For most of her life, KAZIMI played music alone and in secret. She crafted songs as a way to work through life’s peaks and valleys but they were never meant to be shared. When the world stopped, something in her changed and that change led to the writing and recording of her debut album, River Run.

The New York-based singer-songwriter offers up her personal brand of indie-folk with tracks that explore the trials of being a living, breathing human: betrayal and heartbreak, pleasure and resilience, the death of loved ones and the rebirth of self. For KAZIMI, the project was an opportunity to dethrone the internal demons that lurked in the shadows of her mind. “Part of making music is letting go so there can be space for magic to enter the room, but giving up control is not something that comes easily to me. I had to constantly recenter the importance of making something true over the temptation to chase perfection.”

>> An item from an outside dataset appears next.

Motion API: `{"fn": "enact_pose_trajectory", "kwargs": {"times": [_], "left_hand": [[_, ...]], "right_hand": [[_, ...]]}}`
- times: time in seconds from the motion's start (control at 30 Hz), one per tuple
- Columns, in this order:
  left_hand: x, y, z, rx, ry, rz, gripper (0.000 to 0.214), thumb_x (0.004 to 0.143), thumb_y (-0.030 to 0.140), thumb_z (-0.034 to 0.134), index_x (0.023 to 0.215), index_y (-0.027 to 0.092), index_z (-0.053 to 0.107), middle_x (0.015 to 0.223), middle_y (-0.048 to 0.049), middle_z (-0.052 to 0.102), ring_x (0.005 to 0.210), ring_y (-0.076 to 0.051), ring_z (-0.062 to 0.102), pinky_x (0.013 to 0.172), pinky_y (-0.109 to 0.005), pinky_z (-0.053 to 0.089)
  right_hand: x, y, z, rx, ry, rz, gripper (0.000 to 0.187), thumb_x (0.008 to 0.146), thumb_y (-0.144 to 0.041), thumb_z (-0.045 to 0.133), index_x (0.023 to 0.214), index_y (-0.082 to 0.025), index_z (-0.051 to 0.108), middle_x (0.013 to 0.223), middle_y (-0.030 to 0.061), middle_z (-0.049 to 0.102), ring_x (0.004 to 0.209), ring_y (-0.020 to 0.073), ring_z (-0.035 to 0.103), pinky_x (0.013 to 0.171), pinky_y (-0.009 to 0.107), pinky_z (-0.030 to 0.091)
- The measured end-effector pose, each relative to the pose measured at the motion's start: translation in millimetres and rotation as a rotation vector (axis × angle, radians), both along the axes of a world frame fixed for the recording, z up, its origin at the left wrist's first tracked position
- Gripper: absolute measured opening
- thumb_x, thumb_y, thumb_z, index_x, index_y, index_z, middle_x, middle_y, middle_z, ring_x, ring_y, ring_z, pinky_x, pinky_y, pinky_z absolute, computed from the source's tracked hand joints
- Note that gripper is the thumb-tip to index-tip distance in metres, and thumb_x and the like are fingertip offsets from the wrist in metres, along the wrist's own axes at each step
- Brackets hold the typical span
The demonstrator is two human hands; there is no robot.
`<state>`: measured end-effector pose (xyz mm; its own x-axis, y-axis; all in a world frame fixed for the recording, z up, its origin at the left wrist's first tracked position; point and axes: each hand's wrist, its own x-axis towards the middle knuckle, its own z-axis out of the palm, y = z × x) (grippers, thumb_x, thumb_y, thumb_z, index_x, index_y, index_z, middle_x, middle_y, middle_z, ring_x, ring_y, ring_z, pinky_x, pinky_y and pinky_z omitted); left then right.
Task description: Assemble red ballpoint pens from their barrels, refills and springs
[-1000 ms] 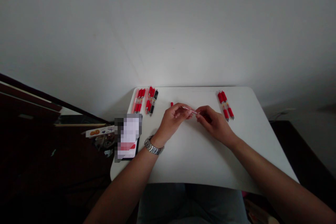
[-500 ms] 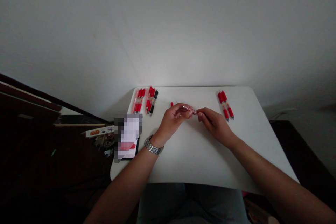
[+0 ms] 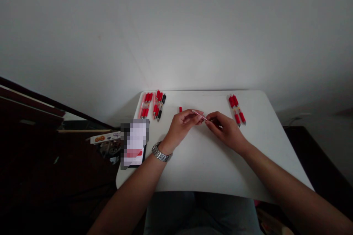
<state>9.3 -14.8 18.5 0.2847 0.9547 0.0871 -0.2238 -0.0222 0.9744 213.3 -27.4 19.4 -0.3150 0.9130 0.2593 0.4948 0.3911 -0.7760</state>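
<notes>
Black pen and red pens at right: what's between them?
Head view: a red piece, the left hand holding a slender rod, and the right hand.

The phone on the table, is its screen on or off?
On: the phone shows bright white and red, though mostly pixelated.

A band [image 3: 161, 152] of silver-coloured metal links, like a watch strap, is worn just behind the grip of the left hand [image 3: 187, 120]. Both forearms [image 3: 275, 170] are left bare. Well behind the grip, dull grey-blue legwear [image 3: 171, 211] is worn, dimmed by shadow.
</notes>
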Motion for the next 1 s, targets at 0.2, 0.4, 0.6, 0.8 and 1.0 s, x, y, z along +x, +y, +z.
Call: {"fn": "enact_pose_trajectory", "kwargs": {"times": [0.2,0.4,0.6,0.8,1.0], "left_hand": [[-0.8,-0.1,-2.9,-0.034,0.010,0.010,0.031,0.090,0.041,0.074,0.111,0.018,0.077,0.109,-0.0105,0.078,0.096,-0.019,0.074,0.095,-0.036,0.060],[-2.1,-0.4,-1.4,-0.036,0.014,0.022,0.031,0.091,0.040,0.074,0.111,0.017,0.078,0.109,-0.0106,0.079,0.098,-0.019,0.074,0.096,-0.036,0.059],[-1.0,-0.4,-0.4,-0.024,-0.003,0.033,0.029,0.091,0.041,0.074,0.107,0.018,0.078,0.106,-0.0102,0.079,0.097,-0.019,0.075,0.097,-0.037,0.059],[-0.8,-0.7,-0.5,-0.018,0.008,0.039,0.030,0.090,0.043,0.074,0.106,0.018,0.078,0.106,-0.0106,0.079,0.096,-0.020,0.075,0.096,-0.039,0.060],[-1.1,1.6,-3.6,-0.029,0.001,0.056,0.030,0.088,0.043,0.077,0.103,0.017,0.077,0.102,-0.0094,0.079,0.090,-0.017,0.074,0.091,-0.035,0.060]], "right_hand": [[-0.4,-0.3,-0.6,-0.042,0.001,0.002,0.021,0.101,-0.042,0.056,0.105,-0.021,0.057,0.079,0.0022,0.068,0.064,0.0146,0.059,0.059,0.027,0.045],[-0.8,-1.0,5.0,-0.021,-0.011,0.012,0.028,0.104,-0.044,0.049,0.112,-0.020,0.061,0.079,0.0023,0.067,0.064,0.0151,0.059,0.063,0.028,0.047],[-1.1,1.0,6.9,0.057,-0.039,0.038,0.031,0.107,-0.041,0.043,0.108,-0.021,0.067,0.086,0.0068,0.070,0.078,0.0199,0.066,0.074,0.032,0.051],[-1.0,1.2,4.9,0.061,-0.046,0.026,0.027,0.105,-0.041,0.047,0.106,-0.021,0.066,0.090,0.0077,0.071,0.079,0.0207,0.066,0.072,0.033,0.052],[0.0,1.2,1.8,0.065,-0.035,-0.010,0.022,0.102,-0.040,0.054,0.104,-0.020,0.063,0.086,0.0066,0.070,0.071,0.0182,0.064,0.066,0.031,0.051]]}}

With a soundscape that drifts effortlessly between dreamy, seductive, cinematic and folky, River Run is as evocative in its style as it is in its storytelling. The title track was written in an empty hotel lobby in Nashville at the height of quarantine in 2020, “I was driving from Texas to New York. Passing through Memphis, I crossed the Wolf River and something about the name stuck in my mind. That evening I went downstairs and sat at the keys. I hadn’t had a piano to play in 4 months. Over the course of the time I wrote the song, I never saw another person. No other guests, no staff. Just me alone in a hotel, singing to the walls.”

Swimming in the depths then soaring through the clouds, the record traces the journey of a path unknown. The very act of making it, says KAZIMI, is a victory. “I am following what makes me feel most alive, even though I don’t know where it will lead. I found an ember and I held it close. I blew on it until a fire burst forth because that was the only thing left for it to do.”